== Work item ==
Only the lines holding "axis" are wanted. Copy every one from the records below.

== Data to use ==
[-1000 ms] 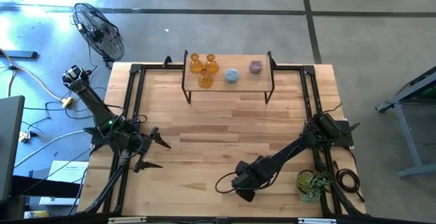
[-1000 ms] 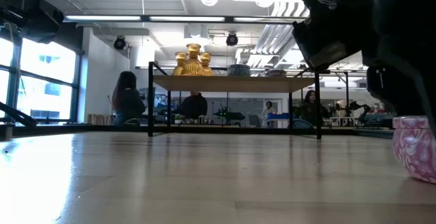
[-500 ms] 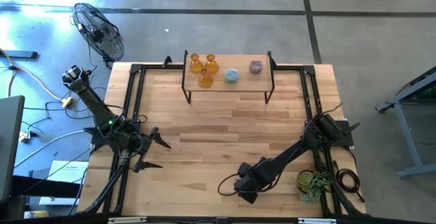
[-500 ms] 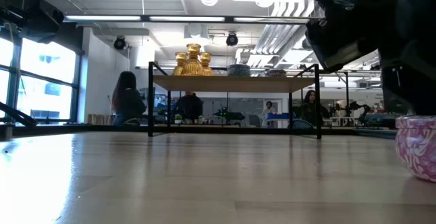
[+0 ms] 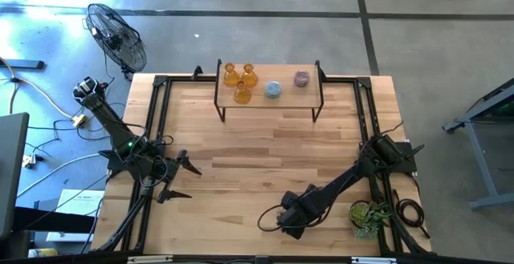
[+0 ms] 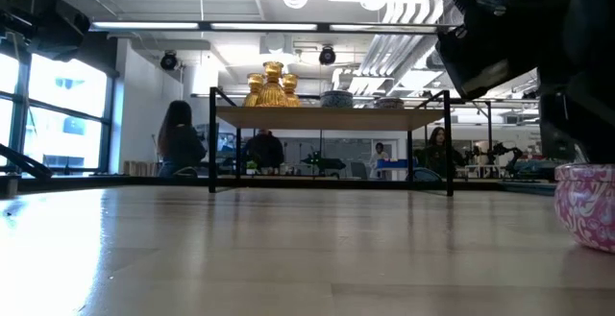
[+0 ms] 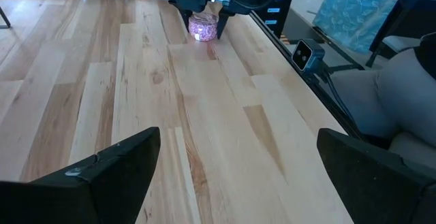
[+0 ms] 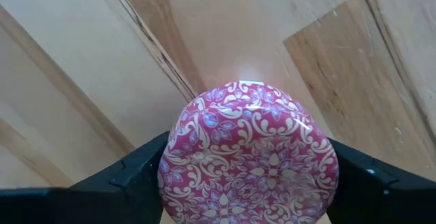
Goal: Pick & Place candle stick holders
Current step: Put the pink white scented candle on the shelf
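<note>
A small stand (image 5: 289, 97) at the table's far edge carries three amber holders (image 5: 242, 93), a pale blue one (image 5: 273, 90) and a pink one (image 5: 301, 78); they also show in the low view (image 6: 273, 84). A second pink patterned holder (image 8: 248, 156) stands upright near the table's front, right of the middle (image 7: 203, 28) (image 6: 588, 206). My right gripper (image 5: 269, 218) is shut on it. My left gripper (image 5: 183, 178) is open and empty over the table's left part, its fingers wide apart in its wrist view (image 7: 238, 176). My right gripper pinches the pink holder between its two fingers (image 8: 136, 176), one on each of its round sides (image 8: 170, 166). The fingers come from above, pointing down. The holder is upright; I cannot tell whether its foot is on the table or just clear of it.
A green potted plant (image 5: 368, 216) stands at the near right corner, beside my right arm. Black frame rails (image 5: 157, 119) run along the table's left and right sides. A fan (image 5: 116, 35) stands off the far left corner. Bare wood lies between the stand and the grippers.
My right gripper has shifted a little toward the table's right and near edges, over the pink holder. The holders on the stand have stayed where they were.
</note>
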`<action>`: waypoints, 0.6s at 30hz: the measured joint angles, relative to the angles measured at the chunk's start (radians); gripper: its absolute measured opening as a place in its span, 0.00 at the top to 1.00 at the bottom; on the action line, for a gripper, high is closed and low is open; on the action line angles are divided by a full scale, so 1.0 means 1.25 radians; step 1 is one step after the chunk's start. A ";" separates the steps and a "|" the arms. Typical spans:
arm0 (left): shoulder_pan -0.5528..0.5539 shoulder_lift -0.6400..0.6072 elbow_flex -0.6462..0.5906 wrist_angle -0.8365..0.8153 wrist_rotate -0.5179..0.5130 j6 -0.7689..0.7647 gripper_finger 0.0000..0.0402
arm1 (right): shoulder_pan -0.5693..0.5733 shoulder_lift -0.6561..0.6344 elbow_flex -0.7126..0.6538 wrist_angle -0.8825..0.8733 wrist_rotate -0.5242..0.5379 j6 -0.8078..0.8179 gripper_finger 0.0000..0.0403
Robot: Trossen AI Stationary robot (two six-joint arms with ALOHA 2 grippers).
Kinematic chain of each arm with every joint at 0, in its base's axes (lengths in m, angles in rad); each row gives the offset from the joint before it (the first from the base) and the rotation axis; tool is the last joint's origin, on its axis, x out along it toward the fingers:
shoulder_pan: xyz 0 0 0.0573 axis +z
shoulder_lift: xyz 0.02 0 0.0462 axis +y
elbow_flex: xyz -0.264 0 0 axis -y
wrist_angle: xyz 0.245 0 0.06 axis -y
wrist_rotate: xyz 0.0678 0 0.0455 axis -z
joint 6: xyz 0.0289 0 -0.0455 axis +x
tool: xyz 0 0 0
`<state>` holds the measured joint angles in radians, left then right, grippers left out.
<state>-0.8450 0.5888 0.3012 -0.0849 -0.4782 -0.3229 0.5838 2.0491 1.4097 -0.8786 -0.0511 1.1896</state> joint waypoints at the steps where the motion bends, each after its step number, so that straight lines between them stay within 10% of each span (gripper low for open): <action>1: 0.000 0.000 0.000 0.000 0.000 0.000 0.03 | 0.000 0.000 0.000 0.000 0.006 -0.001 0.28; 18: 0.000 0.000 0.000 0.013 -0.004 0.003 0.03 | 0.014 -0.010 0.162 -0.108 0.246 -0.130 0.28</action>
<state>-0.8448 0.5888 0.3016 -0.0685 -0.4836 -0.3195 0.6017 2.0369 1.6126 -1.0138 0.2568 1.0277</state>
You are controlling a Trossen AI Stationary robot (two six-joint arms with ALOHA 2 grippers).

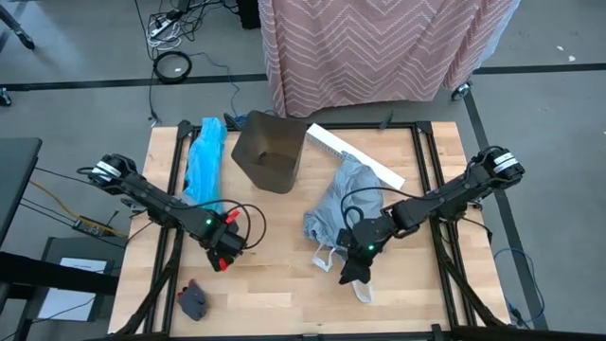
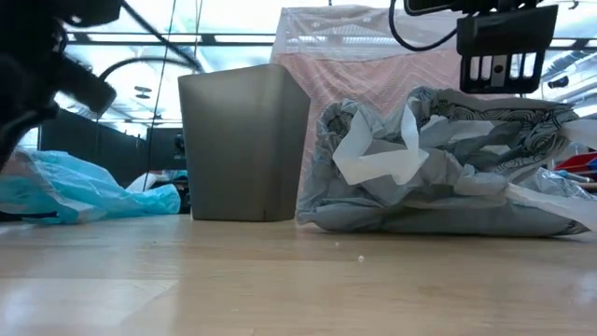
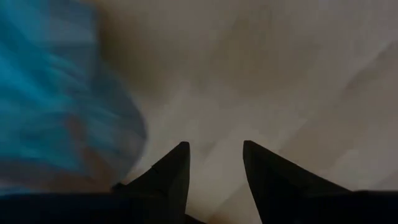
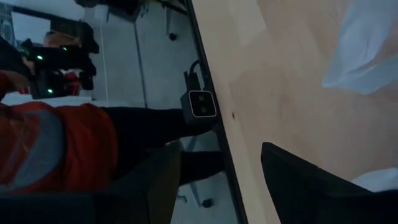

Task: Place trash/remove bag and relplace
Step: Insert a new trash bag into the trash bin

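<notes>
While I look straight down from above, the wooden surface (image 1: 284, 294) lies bare along its near edge, apart from a small dark object (image 1: 193, 300) near the near left corner. The grey bin (image 1: 269, 150) stands at the middle of the far side, with the turquoise bag (image 1: 205, 161) stretched out to its left and a long white box (image 1: 353, 154) to its right. The grey bag (image 1: 343, 204) lies crumpled right of centre. My left arm reaches in from the left edge, and my left fingers (image 1: 225, 256) hang over bare wood near the turquoise bag's near end. My right arm slants in from the right edge, my right fingers (image 1: 355, 270) just past the grey bag's near end.

From table height, open wood runs across the front; the bin (image 2: 244, 140) stands upright between the turquoise bag (image 2: 84, 194) and the grey bag (image 2: 438, 168), which lies against it.

Through my left wrist, my left fingers (image 3: 214, 171) are spread over bare wood, blue plastic (image 3: 56, 99) beside them.

Through my right wrist, my right fingers (image 4: 217, 180) are spread, holding nothing, across the surface's edge (image 4: 214, 118).
</notes>
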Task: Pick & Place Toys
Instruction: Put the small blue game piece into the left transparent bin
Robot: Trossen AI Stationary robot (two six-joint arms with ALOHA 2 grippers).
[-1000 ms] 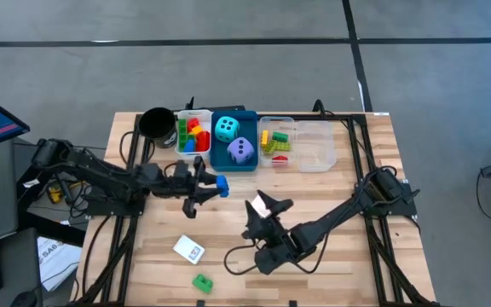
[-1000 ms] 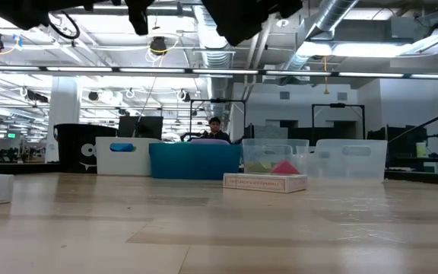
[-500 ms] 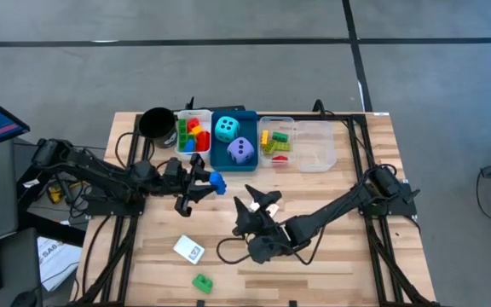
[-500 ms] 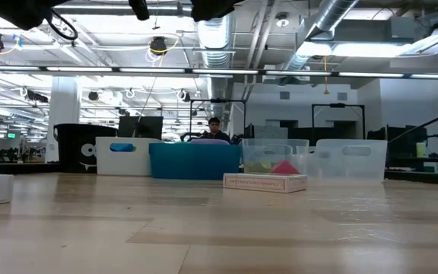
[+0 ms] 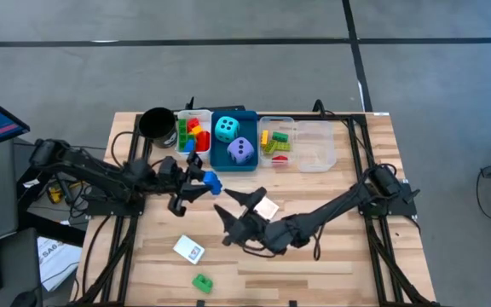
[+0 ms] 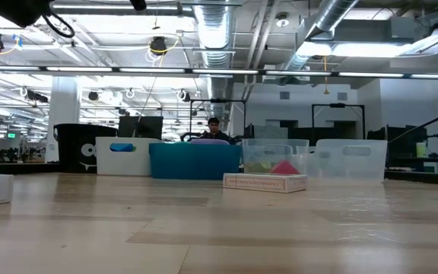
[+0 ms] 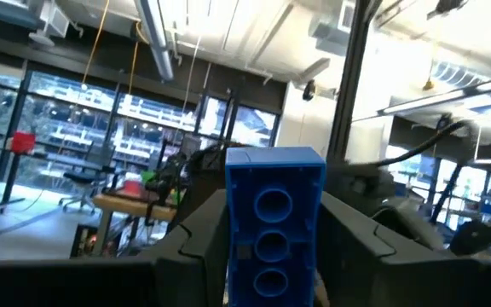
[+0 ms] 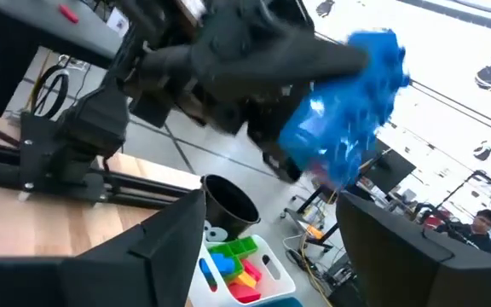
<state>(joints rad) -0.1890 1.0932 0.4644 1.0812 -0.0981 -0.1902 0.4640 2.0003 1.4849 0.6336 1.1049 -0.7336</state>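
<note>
The wooden table (image 5: 331,230) was seen from above with both dark arms reaching toward its middle. Along the far edge a row of containers was set: a black round cup (image 5: 156,124), a white tray (image 5: 181,147) filled with red, green and yellow bricks (image 5: 193,135), a blue tray (image 5: 228,162) holding a cyan die (image 5: 226,129) and a purple die (image 5: 241,151), and two clear trays (image 5: 318,147), the nearer to the blue tray containing yellow, green and red bricks (image 5: 274,141).

The left end effector (image 5: 201,181) was held above the table just in front of the white tray, its fingers closed on a blue brick (image 5: 209,180); in the left wrist view the blue brick (image 7: 274,223) was seen clamped upright between the two dark fingers (image 7: 203,234), its round sockets facing the camera.

The right end effector (image 5: 233,215) was positioned near the table's middle, close to the left one, with its fingers spread apart and nothing between them. Just beside it a small white and pink card (image 5: 265,207) lay on the table. A second white card (image 5: 188,249) lay nearer the front edge, and a green brick (image 5: 202,282) lay close to that edge.
</note>
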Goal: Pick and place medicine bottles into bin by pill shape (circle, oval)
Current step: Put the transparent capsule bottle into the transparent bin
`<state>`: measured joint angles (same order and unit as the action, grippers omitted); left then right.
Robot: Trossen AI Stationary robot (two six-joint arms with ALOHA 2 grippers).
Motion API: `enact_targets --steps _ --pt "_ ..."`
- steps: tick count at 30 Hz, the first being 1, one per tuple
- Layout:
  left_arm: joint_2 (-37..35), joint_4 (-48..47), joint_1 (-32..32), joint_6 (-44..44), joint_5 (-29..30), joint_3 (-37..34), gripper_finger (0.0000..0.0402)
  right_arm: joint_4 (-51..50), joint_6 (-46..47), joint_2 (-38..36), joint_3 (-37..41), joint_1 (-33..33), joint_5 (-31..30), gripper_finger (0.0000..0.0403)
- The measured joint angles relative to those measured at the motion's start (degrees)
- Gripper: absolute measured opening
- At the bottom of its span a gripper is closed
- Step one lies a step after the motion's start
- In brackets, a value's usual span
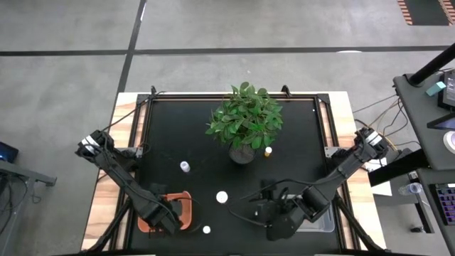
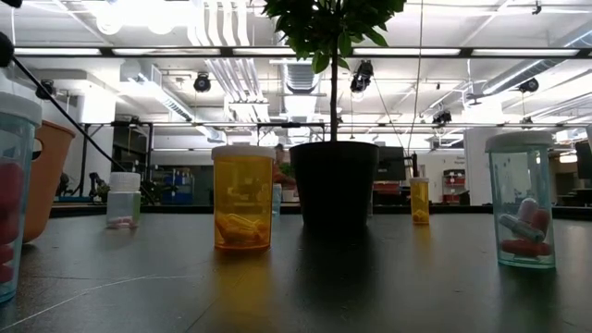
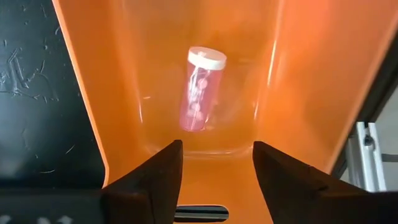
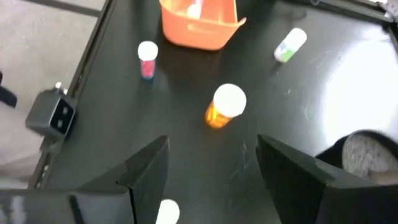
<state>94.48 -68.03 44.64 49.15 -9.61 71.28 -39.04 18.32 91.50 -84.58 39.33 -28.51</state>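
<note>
1. Left gripper (image 3: 214,171) is hovering with fingers parted and empty over the orange bin (image 1: 186,201); a pink bottle (image 3: 201,89) is lying inside.
2. Orange bottle (image 4: 225,105) is standing ahead of the right gripper (image 4: 211,174), also parted and empty, nearer than the plant (image 1: 245,121).

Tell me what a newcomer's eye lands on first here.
Probably the leafy potted plant standing at the back middle of the black table. Next, the orange bin at the front left, where a pinkish bottle lies on its side below the open left gripper. Small bottles dot the table between, such as the orange bottle standing ahead of the open right gripper.
</note>
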Motion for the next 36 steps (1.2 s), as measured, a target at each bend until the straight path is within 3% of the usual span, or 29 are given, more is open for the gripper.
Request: enact_targets --steps 10,16,21,31,36 --pt "0.0 0.0 -1.9 3.0 1.4 4.5 0.0180 -9.3 9.9 -0.3 0.7 5.0 0.0 0.0233" --pt "-0.7 0.2 -2.9 -1.6 14.8 8.7 0.0180 -13.3 16.3 -0.4 1.3 8.4 -2.0 0.0232" --pt "-3.2 0.7 -6.2 -2.0 25.0 8.2 0.0180 -14.4 17.8 -0.6 1.4 11.1 -4.7 0.0228" --pt "-7.6 2.4 -19.2 3.5 25.0 0.7 0.0180 -15.9 17.6 -3.8 1.5 14.3 -9.8 0.0228" --pt "-8.5 3.3 -24.9 3.1 21.9 -2.3 0.0180 -16.4 17.6 -6.1 2.4 15.4 -12.2 0.0228"
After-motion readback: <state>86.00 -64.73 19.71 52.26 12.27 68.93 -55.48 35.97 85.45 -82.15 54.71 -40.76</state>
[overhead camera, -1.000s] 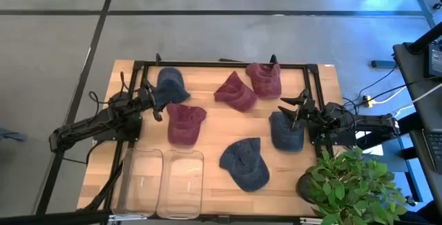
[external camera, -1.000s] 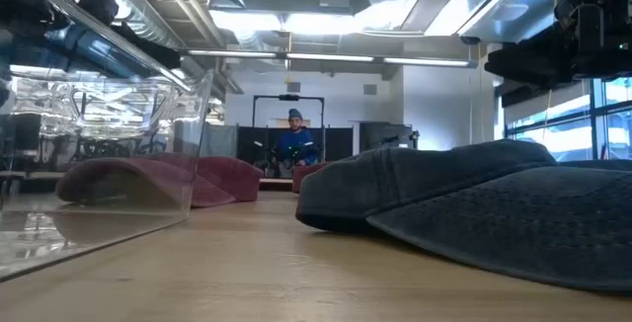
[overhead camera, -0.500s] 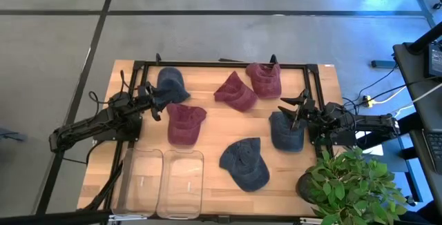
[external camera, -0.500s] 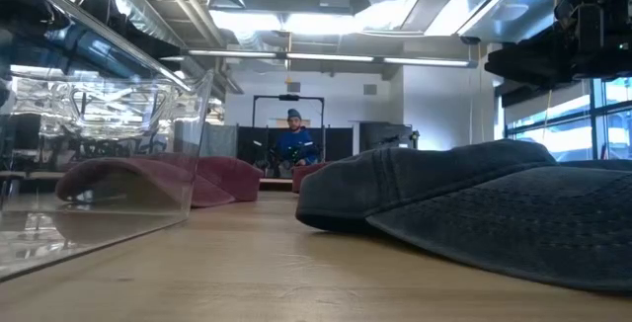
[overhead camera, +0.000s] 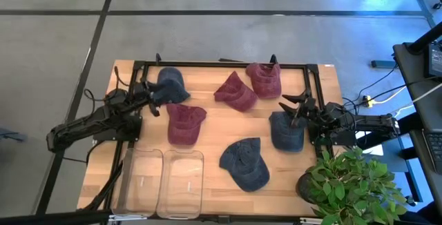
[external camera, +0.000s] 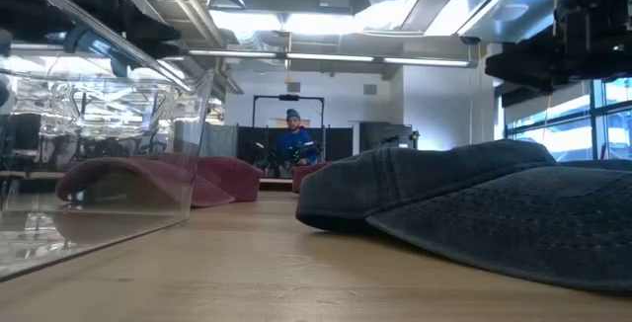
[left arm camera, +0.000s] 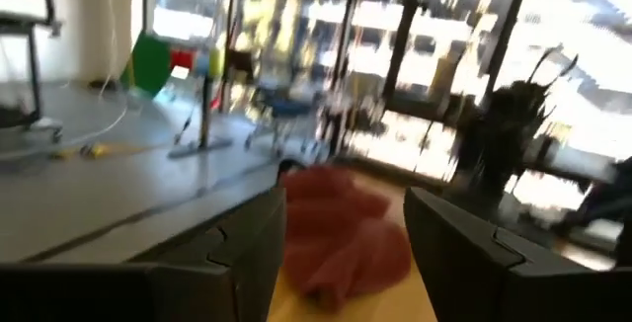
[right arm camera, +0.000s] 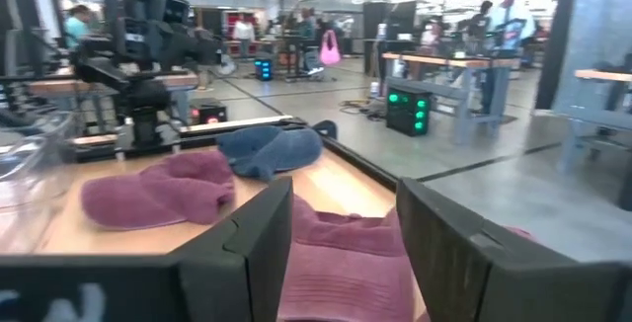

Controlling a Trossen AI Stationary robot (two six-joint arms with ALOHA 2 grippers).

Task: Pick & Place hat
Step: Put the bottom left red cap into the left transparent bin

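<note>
Six hats lie flat on the wooden table. In the high view there are three blue ones (overhead camera: 170,83), (overhead camera: 286,130), (overhead camera: 245,163) and three maroon ones (overhead camera: 185,123), (overhead camera: 236,92), (overhead camera: 264,79). My left gripper (overhead camera: 148,99) is open. It hovers between the far-left blue hat and the maroon hat beside it. Its wrist view shows a maroon hat (left arm camera: 341,238) ahead of the gripper (left arm camera: 344,208). My right gripper (overhead camera: 293,111) is open above the far edge of the right blue hat. Its wrist view (right arm camera: 344,194) looks over a maroon hat (right arm camera: 341,253).
Two clear plastic bins (overhead camera: 141,180), (overhead camera: 181,180) stand at the table's near left, and one (external camera: 99,154) shows in the low view. A dark frame (overhead camera: 221,63) runs along the far edge. A potted plant (overhead camera: 352,183) stands at the near right corner. A person (external camera: 294,144) sits far behind.
My left gripper has moved a little toward the table's far edge, nearer the far-left blue hat, and is still open. The hats and my right arm have stayed where they were.
</note>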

== Answer to this task ==
Kinematic chain of each arm with every joint at 0, in its base's axes (lengths in m, angles in rad); each row gives the offset from the joint before it (the first from the base) and the rotation axis; tool is the last joint's origin, on its axis, x out along it toward the fingers:
shoulder_pan: xyz 0 0 0.0573 axis +z
shoulder_lift: xyz 0.02 0 0.0462 axis +y
elbow_flex: xyz -0.264 0 0 axis -y
wrist_angle: xyz 0.245 0 0.06 axis -y
wrist_rotate: xyz 0.0678 0 0.0455 axis -z
joint 6: xyz 0.0289 0 -0.0455 axis +x

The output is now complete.